Origine del nome e del concetto

In un clima sociale ed ecclesiale come quello attuale, nel quale vediamo foto di singoli, gruppi, comunità, famiglie, religiosi, preti, vescovi, cardinali fino al Papa ridere a bocca aperta in un clima di festa, sentiamo continuamente i predicatori proclamare che la vita cristiana è gioia, che occorre vivere nella gioia, continuano tuttavia ad esistere i malinconici, i tristi, i piangenti, i tormentati, i disperati, gli smarriti,  anche tra gli stessi giovani, fino ad avere frequenti notizie di suicidi od omicidi o stragi terrificanti, a parte le guerre in corso, sintomi evidenti di un radicale vuoto di ideali, di una totale assenza dei valori sotto un manto di libertà, senz’alcun freno morale, senza il presidio di alcuna disciplina e senza l’occhio ad alcuna verità.

Tra tutti questi mali, con intento ovviamente costruttivo, ne scelgo qui uno, un male sottile dello spirito e della psiche, dal quale invece alcuni traggono un gusto morboso e malsano, un male che quindi occorre correggere con opportuni accorgimenti teoretici, pratici ed educativi.
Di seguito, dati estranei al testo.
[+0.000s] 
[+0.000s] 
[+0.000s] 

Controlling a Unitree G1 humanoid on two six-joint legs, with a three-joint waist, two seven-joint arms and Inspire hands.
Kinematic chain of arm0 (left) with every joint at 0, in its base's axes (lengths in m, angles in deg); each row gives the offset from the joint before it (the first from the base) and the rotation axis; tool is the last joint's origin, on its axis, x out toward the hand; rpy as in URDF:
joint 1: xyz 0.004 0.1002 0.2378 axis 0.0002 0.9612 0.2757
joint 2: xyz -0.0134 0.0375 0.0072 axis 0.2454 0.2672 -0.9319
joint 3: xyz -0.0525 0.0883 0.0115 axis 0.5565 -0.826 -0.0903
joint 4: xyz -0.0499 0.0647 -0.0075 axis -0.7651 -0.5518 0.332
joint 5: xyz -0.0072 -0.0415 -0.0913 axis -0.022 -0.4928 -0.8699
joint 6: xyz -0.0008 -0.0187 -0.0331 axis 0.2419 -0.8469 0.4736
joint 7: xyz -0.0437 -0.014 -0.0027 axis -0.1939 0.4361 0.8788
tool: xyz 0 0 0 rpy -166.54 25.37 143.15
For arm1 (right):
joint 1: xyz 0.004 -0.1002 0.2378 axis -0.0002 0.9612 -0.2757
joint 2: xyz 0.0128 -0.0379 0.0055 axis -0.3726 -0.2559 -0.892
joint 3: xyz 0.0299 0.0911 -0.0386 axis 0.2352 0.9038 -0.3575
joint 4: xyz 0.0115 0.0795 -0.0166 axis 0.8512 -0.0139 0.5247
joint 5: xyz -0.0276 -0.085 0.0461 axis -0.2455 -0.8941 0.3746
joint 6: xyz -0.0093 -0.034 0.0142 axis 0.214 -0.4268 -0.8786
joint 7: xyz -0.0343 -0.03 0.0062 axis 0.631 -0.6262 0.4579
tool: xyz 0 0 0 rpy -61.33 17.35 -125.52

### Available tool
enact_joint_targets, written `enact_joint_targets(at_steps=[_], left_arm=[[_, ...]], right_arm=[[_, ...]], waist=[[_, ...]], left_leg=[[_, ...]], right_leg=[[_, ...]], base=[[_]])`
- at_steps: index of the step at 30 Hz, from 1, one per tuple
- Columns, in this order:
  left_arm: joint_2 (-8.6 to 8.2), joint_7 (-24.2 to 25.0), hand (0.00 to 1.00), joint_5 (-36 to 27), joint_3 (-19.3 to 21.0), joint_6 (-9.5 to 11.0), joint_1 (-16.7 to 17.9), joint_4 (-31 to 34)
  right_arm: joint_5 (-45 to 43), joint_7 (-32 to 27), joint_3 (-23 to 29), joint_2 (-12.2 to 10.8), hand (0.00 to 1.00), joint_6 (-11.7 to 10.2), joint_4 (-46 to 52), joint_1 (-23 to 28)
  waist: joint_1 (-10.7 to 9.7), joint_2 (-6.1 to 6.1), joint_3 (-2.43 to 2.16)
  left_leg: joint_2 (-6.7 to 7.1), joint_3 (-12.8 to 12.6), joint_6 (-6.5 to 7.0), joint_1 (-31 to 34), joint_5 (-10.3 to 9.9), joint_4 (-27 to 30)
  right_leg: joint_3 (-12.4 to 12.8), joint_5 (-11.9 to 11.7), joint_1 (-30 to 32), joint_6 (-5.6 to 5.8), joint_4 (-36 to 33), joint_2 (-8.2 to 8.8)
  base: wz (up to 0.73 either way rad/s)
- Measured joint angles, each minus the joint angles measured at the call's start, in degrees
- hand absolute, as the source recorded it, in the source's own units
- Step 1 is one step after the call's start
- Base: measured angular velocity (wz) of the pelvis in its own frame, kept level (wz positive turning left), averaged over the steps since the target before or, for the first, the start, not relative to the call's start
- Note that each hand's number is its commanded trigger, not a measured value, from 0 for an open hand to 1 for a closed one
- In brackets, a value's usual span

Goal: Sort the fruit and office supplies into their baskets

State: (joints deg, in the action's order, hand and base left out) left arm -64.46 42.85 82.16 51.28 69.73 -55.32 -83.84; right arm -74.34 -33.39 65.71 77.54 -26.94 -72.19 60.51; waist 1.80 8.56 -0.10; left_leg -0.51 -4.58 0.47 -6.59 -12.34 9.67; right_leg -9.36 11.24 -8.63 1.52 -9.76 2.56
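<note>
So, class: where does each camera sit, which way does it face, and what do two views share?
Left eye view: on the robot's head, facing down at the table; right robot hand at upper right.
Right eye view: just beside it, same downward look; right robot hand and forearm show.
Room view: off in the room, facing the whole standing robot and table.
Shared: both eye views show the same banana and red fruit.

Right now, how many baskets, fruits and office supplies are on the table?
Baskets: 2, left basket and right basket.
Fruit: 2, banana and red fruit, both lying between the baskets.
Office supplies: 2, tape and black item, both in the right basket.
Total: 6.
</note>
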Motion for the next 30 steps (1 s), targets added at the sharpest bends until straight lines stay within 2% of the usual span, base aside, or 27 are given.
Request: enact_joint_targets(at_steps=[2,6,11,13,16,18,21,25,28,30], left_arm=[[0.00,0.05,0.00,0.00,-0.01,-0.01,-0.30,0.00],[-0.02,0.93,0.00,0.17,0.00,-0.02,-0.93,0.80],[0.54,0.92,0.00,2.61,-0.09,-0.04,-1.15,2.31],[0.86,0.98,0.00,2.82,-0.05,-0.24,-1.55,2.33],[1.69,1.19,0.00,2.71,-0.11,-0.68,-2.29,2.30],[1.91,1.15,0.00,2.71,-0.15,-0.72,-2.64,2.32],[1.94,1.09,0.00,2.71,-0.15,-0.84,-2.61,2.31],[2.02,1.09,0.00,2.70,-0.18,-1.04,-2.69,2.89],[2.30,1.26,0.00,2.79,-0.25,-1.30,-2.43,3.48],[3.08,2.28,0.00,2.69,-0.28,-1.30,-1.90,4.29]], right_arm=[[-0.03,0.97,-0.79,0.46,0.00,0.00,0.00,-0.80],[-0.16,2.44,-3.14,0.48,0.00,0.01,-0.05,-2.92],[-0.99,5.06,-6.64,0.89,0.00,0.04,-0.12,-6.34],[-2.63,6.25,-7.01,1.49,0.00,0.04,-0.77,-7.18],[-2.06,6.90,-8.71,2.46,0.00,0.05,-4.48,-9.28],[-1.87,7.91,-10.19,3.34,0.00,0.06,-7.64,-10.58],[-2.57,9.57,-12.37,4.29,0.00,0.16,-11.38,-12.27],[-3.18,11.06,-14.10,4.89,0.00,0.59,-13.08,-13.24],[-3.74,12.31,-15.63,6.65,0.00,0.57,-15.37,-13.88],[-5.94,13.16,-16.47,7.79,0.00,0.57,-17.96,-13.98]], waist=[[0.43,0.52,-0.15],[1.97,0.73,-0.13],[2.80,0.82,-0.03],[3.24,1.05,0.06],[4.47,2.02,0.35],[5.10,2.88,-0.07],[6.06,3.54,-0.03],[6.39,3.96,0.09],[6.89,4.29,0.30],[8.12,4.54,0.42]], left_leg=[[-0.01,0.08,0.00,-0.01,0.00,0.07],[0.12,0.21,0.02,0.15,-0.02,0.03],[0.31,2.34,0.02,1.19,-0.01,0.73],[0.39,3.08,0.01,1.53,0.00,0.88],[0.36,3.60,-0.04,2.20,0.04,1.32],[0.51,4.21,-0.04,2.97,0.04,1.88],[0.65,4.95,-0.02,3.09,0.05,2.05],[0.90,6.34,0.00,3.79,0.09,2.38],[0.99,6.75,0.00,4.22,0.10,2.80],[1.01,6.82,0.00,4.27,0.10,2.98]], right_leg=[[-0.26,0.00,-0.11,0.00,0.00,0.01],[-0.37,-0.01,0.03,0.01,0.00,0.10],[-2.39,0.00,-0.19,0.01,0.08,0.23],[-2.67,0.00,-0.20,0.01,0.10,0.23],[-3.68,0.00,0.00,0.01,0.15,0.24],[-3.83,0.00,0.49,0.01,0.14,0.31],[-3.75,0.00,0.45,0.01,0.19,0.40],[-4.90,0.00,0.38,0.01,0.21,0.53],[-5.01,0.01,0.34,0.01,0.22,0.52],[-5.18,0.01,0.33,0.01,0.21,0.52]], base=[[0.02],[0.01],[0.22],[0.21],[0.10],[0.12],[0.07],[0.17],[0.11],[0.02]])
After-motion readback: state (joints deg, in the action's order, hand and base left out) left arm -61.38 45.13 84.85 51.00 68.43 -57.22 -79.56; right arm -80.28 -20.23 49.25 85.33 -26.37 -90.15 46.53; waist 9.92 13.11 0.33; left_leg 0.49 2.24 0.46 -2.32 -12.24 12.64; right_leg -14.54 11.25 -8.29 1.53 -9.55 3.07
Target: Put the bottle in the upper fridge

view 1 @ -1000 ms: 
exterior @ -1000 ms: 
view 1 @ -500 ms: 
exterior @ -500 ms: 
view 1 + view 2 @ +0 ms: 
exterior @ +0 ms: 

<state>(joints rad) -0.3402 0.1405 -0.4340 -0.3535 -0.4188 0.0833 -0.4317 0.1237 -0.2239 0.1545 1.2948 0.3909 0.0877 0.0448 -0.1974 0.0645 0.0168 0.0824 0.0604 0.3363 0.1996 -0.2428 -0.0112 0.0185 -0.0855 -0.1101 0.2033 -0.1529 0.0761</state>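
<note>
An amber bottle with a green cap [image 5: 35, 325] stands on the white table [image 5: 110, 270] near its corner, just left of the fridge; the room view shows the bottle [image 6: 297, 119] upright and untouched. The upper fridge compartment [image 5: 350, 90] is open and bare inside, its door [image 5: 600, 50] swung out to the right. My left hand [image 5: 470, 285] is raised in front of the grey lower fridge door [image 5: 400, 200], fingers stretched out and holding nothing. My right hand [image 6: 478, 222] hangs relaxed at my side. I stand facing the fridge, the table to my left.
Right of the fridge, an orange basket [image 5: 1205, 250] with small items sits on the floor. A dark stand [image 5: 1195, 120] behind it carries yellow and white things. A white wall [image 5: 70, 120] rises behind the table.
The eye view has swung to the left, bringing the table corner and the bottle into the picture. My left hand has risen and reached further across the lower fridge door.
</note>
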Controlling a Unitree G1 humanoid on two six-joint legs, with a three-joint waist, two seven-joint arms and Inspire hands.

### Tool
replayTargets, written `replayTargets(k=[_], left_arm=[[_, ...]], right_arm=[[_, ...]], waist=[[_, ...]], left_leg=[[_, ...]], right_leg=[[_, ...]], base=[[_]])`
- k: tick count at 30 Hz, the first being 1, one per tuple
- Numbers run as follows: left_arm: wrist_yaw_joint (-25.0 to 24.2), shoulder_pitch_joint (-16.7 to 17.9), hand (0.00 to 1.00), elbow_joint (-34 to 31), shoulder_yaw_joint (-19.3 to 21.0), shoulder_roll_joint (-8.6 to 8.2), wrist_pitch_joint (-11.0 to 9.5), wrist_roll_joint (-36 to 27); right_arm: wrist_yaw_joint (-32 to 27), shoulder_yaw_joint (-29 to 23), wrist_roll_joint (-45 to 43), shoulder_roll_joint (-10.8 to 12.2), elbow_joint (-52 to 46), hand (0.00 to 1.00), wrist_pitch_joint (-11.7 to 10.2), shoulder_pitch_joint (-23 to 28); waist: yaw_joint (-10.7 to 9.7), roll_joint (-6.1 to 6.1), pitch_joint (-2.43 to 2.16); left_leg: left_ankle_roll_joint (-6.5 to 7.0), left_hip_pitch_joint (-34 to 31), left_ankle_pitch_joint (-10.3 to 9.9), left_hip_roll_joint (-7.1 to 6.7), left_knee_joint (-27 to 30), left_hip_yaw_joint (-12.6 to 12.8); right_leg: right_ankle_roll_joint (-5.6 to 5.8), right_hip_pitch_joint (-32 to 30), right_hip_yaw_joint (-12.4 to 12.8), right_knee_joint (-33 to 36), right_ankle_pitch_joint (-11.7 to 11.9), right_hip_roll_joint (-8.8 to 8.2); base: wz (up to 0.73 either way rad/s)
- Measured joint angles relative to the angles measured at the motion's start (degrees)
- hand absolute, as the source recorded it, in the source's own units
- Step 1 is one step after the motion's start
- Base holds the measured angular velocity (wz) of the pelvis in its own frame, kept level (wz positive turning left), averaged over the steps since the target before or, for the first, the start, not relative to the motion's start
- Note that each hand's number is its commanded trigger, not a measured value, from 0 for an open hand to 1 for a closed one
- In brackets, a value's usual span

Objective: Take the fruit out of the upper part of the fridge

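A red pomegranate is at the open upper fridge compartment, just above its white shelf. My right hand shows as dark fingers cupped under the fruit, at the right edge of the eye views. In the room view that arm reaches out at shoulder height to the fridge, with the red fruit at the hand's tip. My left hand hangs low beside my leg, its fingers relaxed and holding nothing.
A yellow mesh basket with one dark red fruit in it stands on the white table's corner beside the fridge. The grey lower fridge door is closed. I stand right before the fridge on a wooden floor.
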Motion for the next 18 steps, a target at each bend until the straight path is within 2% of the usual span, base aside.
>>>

Parliamo della melanconia, la quale, e già qui occorre precisare rispetto a un generico frequente parlare di malinconia, è anzitutto una ben precisa malattia psichica, materia della psicopatologia, uno stato psichico caratterizzato da un’alterazione patologica del tono dell’umore, con vari fenomeni caratteristici o concomitanti o sintomatici non sempre tutti presenti, come una irragionevole tristezza, inappetenza, insonnia, abulìa, svogliatezza, perdita di ogni interesse ed iniziativa, inerzia, disgusto, talora accompagnata da ansia, e con inibizione di tutta la vita intellettuale.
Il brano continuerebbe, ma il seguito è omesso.